*To do:*
Go through the material below, find each line with the word "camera", and copy those lines.
......
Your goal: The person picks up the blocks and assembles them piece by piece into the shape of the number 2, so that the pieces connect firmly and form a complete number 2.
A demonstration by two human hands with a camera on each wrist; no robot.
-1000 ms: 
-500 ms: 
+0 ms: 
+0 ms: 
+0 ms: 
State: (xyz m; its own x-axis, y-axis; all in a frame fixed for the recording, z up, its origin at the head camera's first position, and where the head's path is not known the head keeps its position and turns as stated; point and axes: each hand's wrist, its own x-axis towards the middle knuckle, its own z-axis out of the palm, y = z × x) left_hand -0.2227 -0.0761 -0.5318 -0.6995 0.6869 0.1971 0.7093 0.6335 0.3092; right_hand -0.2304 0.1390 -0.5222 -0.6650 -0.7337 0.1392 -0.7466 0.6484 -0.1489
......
*Result of this task:*
A demonstration by two human hands with a camera on each wrist; no robot.
State: (xyz m; its own x-axis, y-axis; all in a frame fixed for the recording, z up, its origin at the head camera's first position, and where the head's path is not known the head keeps its position and turns as stated; point and axes: each hand's wrist, its own x-axis towards the middle knuckle, its own z-axis out of the palm, y = z × x) left_hand -0.2227 -0.0761 -0.5318 -0.6995 0.6869 0.1971 0.7093 0.6335 0.3092; right_hand -0.2304 0.1390 -0.5222 -0.6650 -0.7337 0.1392 -0.7466 0.6484 -0.1489

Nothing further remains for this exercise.